PROBLEM TO SOLVE:
Which lines of the records contain the word "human"? Show each of them.

DATA FOR THIS TASK:
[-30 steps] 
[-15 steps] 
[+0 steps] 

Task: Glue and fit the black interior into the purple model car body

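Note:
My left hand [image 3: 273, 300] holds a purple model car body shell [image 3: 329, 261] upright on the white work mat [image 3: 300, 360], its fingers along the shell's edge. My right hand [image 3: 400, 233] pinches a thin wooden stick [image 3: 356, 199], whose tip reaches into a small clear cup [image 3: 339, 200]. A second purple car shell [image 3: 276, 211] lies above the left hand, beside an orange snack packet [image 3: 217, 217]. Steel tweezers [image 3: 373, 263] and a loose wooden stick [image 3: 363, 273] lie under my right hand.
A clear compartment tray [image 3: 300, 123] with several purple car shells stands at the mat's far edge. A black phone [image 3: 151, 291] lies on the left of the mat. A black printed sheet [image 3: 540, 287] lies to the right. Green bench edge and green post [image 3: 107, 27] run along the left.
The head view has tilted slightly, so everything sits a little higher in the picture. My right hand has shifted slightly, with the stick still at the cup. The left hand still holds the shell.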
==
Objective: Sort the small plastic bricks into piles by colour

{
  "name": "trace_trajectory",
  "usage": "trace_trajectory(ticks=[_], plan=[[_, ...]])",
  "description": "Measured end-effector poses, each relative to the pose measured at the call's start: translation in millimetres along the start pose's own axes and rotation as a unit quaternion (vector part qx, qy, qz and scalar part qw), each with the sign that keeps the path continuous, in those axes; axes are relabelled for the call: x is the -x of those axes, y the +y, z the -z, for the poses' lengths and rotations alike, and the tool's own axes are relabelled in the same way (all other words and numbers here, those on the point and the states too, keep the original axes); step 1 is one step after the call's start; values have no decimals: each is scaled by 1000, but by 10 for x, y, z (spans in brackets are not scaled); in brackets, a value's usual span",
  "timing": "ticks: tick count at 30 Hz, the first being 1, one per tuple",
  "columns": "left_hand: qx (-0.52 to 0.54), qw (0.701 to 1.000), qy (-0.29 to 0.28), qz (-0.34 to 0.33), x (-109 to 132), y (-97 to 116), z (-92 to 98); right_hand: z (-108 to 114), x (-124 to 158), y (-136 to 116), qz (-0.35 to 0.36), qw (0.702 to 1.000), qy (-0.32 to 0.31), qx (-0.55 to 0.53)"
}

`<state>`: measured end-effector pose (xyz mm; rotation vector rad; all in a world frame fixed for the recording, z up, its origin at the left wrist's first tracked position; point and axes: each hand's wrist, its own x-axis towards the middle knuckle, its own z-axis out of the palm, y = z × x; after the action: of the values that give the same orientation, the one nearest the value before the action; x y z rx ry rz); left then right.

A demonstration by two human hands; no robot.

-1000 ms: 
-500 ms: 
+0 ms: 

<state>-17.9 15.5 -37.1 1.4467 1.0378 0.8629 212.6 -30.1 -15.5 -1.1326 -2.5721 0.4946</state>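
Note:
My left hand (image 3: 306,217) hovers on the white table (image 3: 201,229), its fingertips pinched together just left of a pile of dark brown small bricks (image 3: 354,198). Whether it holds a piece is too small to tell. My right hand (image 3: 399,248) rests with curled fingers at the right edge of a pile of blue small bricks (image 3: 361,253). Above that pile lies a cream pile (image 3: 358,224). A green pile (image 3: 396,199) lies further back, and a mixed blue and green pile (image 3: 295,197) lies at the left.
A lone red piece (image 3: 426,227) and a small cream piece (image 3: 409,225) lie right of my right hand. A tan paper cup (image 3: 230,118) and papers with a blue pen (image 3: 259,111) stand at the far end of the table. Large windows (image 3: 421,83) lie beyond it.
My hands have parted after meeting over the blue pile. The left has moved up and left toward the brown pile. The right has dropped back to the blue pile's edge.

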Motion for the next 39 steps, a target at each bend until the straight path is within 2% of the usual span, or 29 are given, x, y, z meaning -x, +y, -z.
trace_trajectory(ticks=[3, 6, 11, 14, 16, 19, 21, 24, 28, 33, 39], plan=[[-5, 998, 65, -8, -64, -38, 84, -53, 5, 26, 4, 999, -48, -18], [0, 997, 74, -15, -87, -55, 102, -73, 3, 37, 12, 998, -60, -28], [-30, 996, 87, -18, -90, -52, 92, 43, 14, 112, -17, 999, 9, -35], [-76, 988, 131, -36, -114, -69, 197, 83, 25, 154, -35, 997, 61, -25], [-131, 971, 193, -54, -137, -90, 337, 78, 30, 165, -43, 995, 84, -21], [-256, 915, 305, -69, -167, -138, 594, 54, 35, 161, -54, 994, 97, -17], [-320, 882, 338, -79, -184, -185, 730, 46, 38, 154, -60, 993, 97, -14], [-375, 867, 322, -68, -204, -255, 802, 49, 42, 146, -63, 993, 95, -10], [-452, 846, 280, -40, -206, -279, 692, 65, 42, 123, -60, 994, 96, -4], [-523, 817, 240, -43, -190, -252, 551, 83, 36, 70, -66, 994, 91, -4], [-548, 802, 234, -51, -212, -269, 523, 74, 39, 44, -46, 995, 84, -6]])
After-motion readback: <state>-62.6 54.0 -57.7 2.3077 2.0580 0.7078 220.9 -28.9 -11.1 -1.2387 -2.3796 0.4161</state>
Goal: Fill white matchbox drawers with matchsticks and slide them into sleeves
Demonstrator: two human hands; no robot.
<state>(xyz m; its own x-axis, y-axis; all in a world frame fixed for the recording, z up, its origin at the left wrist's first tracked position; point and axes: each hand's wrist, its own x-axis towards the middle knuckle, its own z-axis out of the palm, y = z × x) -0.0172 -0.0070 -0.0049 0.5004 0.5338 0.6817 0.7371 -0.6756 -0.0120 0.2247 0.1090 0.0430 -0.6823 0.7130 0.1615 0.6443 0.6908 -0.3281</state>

FINISHED TASK:
A demonstration by two human hands; no robot.
Demonstrator: two human hands; no robot.

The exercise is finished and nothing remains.